Berbarengan dengan itu, dia seorang intelektual yang belajar di bawah asuhan Aristoteles dan menguasai sajak-sajak Homer. Dalam hal merealisir gagasan bahwa bangsa yang bukan Yunani tidaklah mesti bangsa barbar, jelas menunjukkan bahwa pikirannya punya daya jangkau lebih jauh ketimbang sebagian besar pemikir-pemikir Yunani saat itu.
Tetapi, di lain pihak Alexander punya pandangan cupet. Meski berulang kali dia menghadapi risiko dalam pertempuran, dia tidak mempersiapkan penggantinya. Keteledoran inilah yang menjadi penyebab begitu cepatnya kerajaannya hancur berantakan sesudah dia tutup usia.
Alexander dianggap besar kemungkinan berwajah rupawan, dan dia sering amat bermurah hati kepada musuh yang dikalahkannya. Di lain pihak, dia juga seorang "egomaniac" dan bertabiat kejam. Pada suatu peristiwa, dalam suatu pertengkaran dalam keadaan slebor, dia membunuh teman akrabnya, Clertus, seorang yang pernah menyelamatkan jiwanya.
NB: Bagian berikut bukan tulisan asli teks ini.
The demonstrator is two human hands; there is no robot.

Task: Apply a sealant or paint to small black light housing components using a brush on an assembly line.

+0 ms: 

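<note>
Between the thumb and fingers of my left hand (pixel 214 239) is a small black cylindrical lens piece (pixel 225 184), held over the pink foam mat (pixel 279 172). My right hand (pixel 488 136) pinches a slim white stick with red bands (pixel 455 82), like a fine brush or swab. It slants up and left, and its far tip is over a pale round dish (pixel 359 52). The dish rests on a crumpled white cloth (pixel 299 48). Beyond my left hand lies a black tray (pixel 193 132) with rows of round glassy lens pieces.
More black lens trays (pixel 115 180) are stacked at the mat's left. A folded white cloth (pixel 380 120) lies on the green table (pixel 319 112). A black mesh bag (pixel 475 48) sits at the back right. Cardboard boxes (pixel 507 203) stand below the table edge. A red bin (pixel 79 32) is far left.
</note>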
Seperti halnya Napoleon dan Hitler, Alexander punya pengaruh luar biasa terhadap generasinya. Masa pengaruhnya yang singkat, lebih ringkas dari mereka, semata-mata lantaran terbatasnya sarana untuk perjalanan kian-kemari serta komunikasi pada saat itu membatasi dan memperkecil pengaruhnya terhadap dunia.
Dalam jangka panjang, pengaruh terpenting dari penaklukan yang dilakukan Alexander adalah mendekatkan kebudayaan Yunani dengan Timur Tengah, sehingga masing-masing mendapat faedah untuk menambah dan mempertinggi kebudayaan masing-masing. Selama dan segera sesudah karier Alexander, kebudayaan Yunani dengan cepat tersebar ke Iran, Mesopotamia, Suriah, Yudea, dan Mesir. Sebelum Alexander, kebudayaan Yunani memang sudah merasuk ke daerah-daerah ini tetapi dengan lambat sekali. Juga, Alexander menyebarkan pengaruh kebudayaan Yunani ke India dan Asia Tengah, daerah yang belum terjamah sebelumnya. Tetapi, pengaruh kultural bukanlah berarti hanya berlaku sepihak dan satu jurusan. Dalam masa abad Hellenistik (abad-abad segera sesudah langkah-langkah Alexander) gagasan-gagasan Timur-khususnya gagasan keagamaan-tersebar ke dunia Yunani. Dengan kebudayaan Hellenistik ini memang tampaknya Yunani dominan tetapi sebenarnya pengaruh pikiran Timur besar sekali pada saat itu mempengaruhi Roma.
Dalam jangka perjalanan kariernya, Alexander mendirikan lebih dari dua puluh satu kota baru. Yang paling masyhur dari semua itu adalah Alexandria (Iskandariah) di Mesir yang dalam tempo cepat menjadi kota terkemuka di dunia dan merupakan pusat budaya dan pendidikan yang kesohor. Lain-lainnya seperti Herat dan Kandahan di Afganistan juga berkembang jadi kota-kota penting.
Alexander, Napoleon, dan Hitler rasanya punya persamaan dalam bobot pengaruhnya secara umum. Orang akan berkesan, bagaimanapun juga, pengaruh kedua orang yang disebut belakangan daya tahannya lebih pendek ketimbang Alexander. Atas dasar itulah dia dapat tempat urutan sedikit lebih atas.